# It's time........



## [SC] Arachnicus (Apr 18, 2013)

To remove the Christmas banner on this site.


----------



## DerAdlerIstGelandet (Apr 19, 2013)

Really, seriously???

Do you think we don't know that??? We already have a thread explaining why it has not been done yet.

I apologize if I sound really annoyed, but we have already been over this. It is very embarrassing to us staff and moderators, but at the moment there is nothing we can do.


----------



## N4521U (Apr 19, 2013)

Chill man, Christmas is on it's way....... LMAO


----------



## [SC] Arachnicus (Apr 19, 2013)

Wow someone needs to take a chill pill twice a day with food.


----------



## [SC] Arachnicus (Apr 19, 2013)

Wheres the thread?


----------



## DerAdlerIstGelandet (Apr 19, 2013)

[SC] Arachnicus;1007161 said:


> Wow someone needs to take a chill pill twice a day with food.


 
I apologized for sounding annoyed, it was not meant to be personal.
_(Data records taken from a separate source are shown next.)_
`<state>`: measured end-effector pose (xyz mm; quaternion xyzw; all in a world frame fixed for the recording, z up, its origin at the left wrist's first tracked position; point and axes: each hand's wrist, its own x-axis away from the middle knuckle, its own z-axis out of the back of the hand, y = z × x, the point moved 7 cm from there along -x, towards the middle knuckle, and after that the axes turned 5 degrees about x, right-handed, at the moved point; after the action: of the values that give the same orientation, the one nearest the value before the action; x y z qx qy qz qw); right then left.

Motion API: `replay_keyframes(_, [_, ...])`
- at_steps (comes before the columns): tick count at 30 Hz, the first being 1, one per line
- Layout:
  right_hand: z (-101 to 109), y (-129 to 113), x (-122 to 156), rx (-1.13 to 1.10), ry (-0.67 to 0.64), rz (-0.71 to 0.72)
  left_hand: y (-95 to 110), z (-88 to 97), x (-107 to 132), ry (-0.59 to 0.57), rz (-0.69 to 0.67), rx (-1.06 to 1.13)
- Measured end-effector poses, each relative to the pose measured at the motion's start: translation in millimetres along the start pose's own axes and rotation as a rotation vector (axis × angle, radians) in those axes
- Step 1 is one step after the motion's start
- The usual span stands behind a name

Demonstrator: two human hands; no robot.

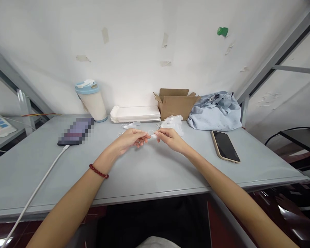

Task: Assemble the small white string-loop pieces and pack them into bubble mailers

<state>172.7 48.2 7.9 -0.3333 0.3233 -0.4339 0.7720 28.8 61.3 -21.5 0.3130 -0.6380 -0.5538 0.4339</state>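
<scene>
One small white piece (153,136) is pinched by the right hand (168,138), at that hand's nine o'clock, over the bench (155,172); the left hand (130,139) is placed just beyond, its grip unclear. The long axis cannot be told.

Wears a dark-red bracelet (98,171) of small beads, set close in a single rope-like row, around the left wrist. Has uncovered forearms (77,196), a bare right wrist (187,150), and ungloved fingers on left hand (131,139) and right hand (172,140). Shows a rounded, pale-grey patch (157,242) below the middle of the table's (150,172) front edge, seemingly clothing, too cropped to tell.
</scene>
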Motion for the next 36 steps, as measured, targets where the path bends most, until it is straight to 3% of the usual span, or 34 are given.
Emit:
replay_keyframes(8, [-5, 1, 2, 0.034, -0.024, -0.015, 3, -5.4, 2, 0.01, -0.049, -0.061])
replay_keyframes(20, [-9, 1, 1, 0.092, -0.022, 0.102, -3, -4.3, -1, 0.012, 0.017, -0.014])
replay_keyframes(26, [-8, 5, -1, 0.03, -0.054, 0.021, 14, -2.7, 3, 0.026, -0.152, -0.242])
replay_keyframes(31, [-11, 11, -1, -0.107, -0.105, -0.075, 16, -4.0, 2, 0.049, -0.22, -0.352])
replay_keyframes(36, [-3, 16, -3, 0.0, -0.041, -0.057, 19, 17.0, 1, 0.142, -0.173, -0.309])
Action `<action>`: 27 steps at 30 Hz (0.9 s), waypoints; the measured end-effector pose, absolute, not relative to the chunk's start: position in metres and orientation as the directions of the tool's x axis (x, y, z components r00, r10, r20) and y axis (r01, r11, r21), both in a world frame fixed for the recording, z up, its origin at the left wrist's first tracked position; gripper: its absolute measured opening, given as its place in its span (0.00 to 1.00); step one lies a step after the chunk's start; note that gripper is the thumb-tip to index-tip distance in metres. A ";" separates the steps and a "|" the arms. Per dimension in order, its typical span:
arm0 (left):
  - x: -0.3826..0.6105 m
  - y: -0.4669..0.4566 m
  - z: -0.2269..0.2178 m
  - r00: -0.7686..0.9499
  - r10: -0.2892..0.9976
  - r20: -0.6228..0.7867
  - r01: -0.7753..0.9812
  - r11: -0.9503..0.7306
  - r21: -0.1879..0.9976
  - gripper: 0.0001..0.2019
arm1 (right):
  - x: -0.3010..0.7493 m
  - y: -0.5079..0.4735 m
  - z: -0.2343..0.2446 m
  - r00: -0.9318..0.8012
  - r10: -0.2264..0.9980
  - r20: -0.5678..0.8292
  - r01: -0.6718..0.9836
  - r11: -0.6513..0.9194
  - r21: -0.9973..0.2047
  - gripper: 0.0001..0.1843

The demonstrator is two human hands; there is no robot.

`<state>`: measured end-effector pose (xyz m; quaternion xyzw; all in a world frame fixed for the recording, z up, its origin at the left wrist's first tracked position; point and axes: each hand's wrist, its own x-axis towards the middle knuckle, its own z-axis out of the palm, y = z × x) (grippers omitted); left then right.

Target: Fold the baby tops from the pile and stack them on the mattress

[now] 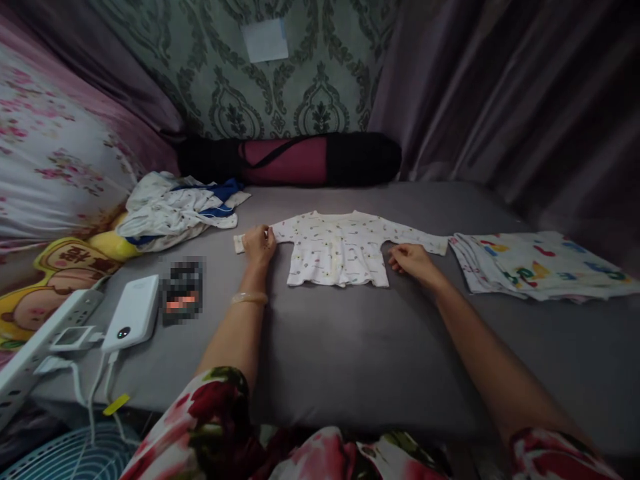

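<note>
A small white long-sleeved baby shirt with a fine print lies spread flat on the grey bed surface. My left hand rests on its left sleeve, fingers closed on the cloth near the cuff. My right hand lies at the shirt's lower right corner, under the right sleeve, fingers curled and touching the fabric's edge.
A stack of folded white cloths with coloured letters sits at the right. A crumpled pile of clothes lies at the back left. A white power bank, a power strip and a dark rolled bag are nearby.
</note>
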<state>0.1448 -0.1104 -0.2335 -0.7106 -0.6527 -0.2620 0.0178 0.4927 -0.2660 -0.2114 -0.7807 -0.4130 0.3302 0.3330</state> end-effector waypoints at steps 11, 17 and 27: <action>0.138 -0.165 -0.207 0.125 0.990 -0.067 0.873 -0.078 0.481 0.16 | 0.472 -0.306 -0.202 0.322 0.922 -0.216 0.842 -0.384 -0.379 0.27; 0.144 -0.207 -0.198 0.209 0.944 -0.255 0.732 0.022 0.681 0.21 | 0.474 -0.306 -0.207 0.294 0.913 -0.282 0.804 -0.396 -0.444 0.21; 0.149 -0.205 -0.201 0.199 0.923 -0.329 0.720 0.090 0.688 0.19 | 0.496 -0.304 -0.220 0.286 0.906 -0.312 0.732 -0.416 -0.539 0.16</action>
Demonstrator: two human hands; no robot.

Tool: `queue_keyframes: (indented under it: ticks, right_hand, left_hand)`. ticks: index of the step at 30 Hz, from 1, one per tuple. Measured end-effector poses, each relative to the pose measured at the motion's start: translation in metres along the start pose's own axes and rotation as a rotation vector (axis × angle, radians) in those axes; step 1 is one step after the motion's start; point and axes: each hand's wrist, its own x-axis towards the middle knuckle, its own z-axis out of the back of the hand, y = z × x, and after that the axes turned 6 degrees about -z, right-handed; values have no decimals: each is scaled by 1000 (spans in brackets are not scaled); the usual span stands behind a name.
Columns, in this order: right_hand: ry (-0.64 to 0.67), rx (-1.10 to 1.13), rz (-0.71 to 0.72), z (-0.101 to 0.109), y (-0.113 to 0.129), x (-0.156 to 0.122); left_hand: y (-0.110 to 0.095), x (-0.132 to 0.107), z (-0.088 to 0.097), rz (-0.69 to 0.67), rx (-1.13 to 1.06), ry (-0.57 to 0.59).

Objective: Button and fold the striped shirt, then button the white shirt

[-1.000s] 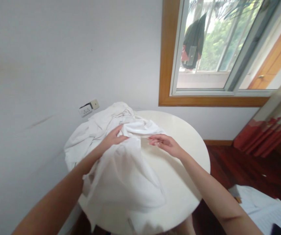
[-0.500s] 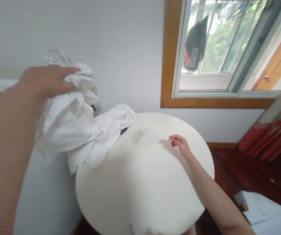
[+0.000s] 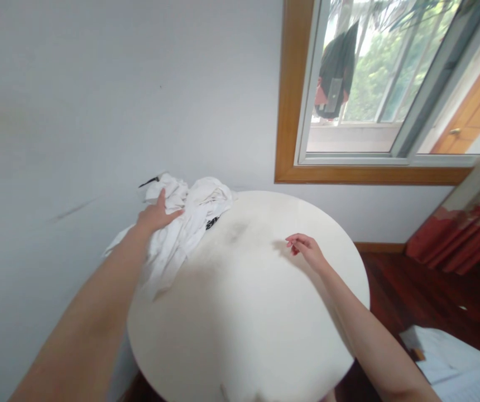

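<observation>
A crumpled heap of white cloth [image 3: 209, 195] lies on the left back part of a round white table [image 3: 265, 312], against the wall. Part of it hangs over the table's left edge. My left hand [image 3: 156, 216] rests on the heap with thumb and forefinger spread apart; its other fingers are hard to make out. A small black-and-white patterned bit [image 3: 212, 223] peeks out at the cloth's right side. Above the table's right half is my right hand [image 3: 306, 249], its fingers loosely curled and somewhat apart, nothing visible in them. It touches no cloth.
A wood-framed window [image 3: 292, 111] is in the wall behind the table. A red and cream curtain [image 3: 453, 229] hangs at the right. White papers or sheets [image 3: 457, 357] lie low at the right, above the dark wooden floor [image 3: 403, 290]. The wall [image 3: 56, 139] borders the table's left side.
My left hand has come down and to the right, bringing the raised white cloth onto the heap, and its fingers have spread. My right hand has hardly moved.
</observation>
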Motion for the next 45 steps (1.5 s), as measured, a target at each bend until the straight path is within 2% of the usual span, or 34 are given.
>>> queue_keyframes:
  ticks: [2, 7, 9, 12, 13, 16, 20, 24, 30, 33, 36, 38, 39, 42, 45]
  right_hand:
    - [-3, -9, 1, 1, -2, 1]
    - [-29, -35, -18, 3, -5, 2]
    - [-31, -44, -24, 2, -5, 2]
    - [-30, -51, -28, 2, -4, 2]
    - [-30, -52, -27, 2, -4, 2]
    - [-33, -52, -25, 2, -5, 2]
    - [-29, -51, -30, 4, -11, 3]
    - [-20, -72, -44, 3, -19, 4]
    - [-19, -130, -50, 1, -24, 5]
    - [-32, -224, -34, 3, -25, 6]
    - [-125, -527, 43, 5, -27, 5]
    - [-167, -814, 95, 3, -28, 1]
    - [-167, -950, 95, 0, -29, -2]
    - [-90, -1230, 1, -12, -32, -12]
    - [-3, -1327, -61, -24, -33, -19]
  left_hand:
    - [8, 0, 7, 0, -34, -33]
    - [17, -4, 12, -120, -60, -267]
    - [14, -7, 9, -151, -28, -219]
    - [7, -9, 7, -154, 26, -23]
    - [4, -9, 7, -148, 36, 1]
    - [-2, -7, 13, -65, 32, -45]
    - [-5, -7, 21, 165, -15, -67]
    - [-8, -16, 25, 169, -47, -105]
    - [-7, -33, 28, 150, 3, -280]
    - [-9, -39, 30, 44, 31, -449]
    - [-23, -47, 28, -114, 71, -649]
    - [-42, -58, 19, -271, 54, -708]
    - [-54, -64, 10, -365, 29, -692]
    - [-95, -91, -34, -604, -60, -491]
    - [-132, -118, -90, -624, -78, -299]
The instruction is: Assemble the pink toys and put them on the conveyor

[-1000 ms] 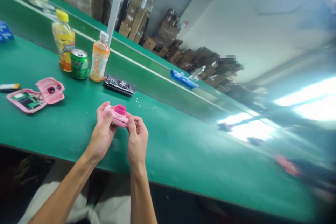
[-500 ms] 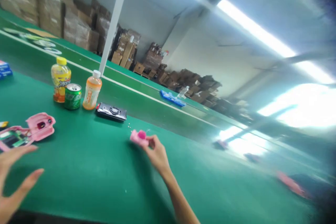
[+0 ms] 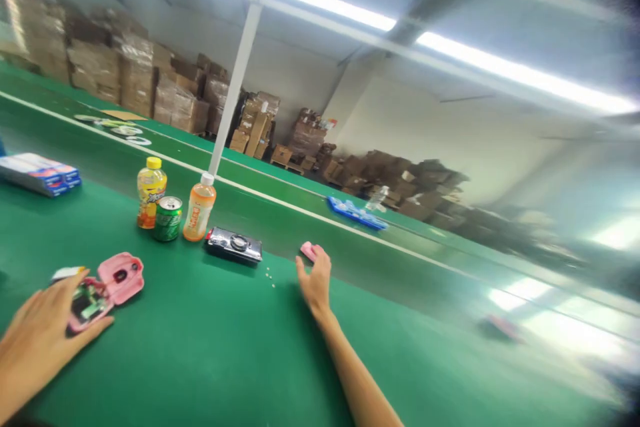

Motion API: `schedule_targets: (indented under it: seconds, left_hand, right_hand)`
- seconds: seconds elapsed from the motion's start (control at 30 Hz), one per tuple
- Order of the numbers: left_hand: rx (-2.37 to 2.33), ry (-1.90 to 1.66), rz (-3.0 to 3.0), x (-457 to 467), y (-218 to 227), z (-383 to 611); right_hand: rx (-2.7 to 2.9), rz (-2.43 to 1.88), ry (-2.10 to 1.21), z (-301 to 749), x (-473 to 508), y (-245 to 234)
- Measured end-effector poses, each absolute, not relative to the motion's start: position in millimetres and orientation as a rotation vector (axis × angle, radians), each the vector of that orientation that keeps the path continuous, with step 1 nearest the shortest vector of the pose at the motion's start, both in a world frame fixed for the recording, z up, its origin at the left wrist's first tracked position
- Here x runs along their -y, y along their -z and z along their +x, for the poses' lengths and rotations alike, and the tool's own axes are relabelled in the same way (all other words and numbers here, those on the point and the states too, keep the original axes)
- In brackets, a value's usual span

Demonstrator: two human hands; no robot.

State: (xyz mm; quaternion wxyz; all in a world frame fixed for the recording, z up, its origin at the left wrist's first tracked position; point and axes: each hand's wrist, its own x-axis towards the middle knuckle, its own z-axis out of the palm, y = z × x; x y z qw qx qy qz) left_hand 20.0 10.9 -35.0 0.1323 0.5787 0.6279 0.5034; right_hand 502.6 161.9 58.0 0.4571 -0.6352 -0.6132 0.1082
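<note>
At the left, my left hand (image 3: 43, 340) curls round a pink plastic case (image 3: 123, 280), thumb along its near edge and fingers at its far side. The case lies folded open, a green circuit board showing in one half and dark round parts in the other. A white and yellow item (image 3: 69, 273) shows behind my left fingers. My right hand (image 3: 316, 283) reaches out to the far edge of the green table, thumb and fingers apart. Just beyond its fingertips is a small pink plastic part (image 3: 309, 251); whether they touch it I cannot tell.
A yellow-capped bottle (image 3: 151, 193), a green can (image 3: 167, 219), an orange bottle (image 3: 199, 208) and a black, shiny device (image 3: 234, 245) stand or lie beyond my hands. Tiny white bits (image 3: 270, 276) lie nearby. Blue-white boxes (image 3: 43, 173) are far left; a blue tray (image 3: 356, 213) is across.
My right hand has carried the pink part farther out and right, and its fingers have spread. My left hand has closed round the open pink case. The view has shifted left and up.
</note>
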Motion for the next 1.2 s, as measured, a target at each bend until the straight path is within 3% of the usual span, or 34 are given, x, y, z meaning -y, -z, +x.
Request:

Don't instigate further...


----------



## DerAdlerIstGelandet (Apr 19, 2013)

Here you go, all 86 pages of it...
http://www.ww2aircraft.net/forum/corrections-suggestions/change-christmas-banner-35947.html


----------



## [SC] Arachnicus (Apr 19, 2013)

No worries. I don't take "snarkiness" well. At all.


----------



## DerAdlerIstGelandet (Apr 19, 2013)

[SC] Arachnicus;1007177 said:


> No worries. I don't take "snarkiness" well. At all.



Neither do I...


----------



## Matt308 (Apr 19, 2013)

Boy this thread almost nose dived. To protect the guilty I'm closing it.


----------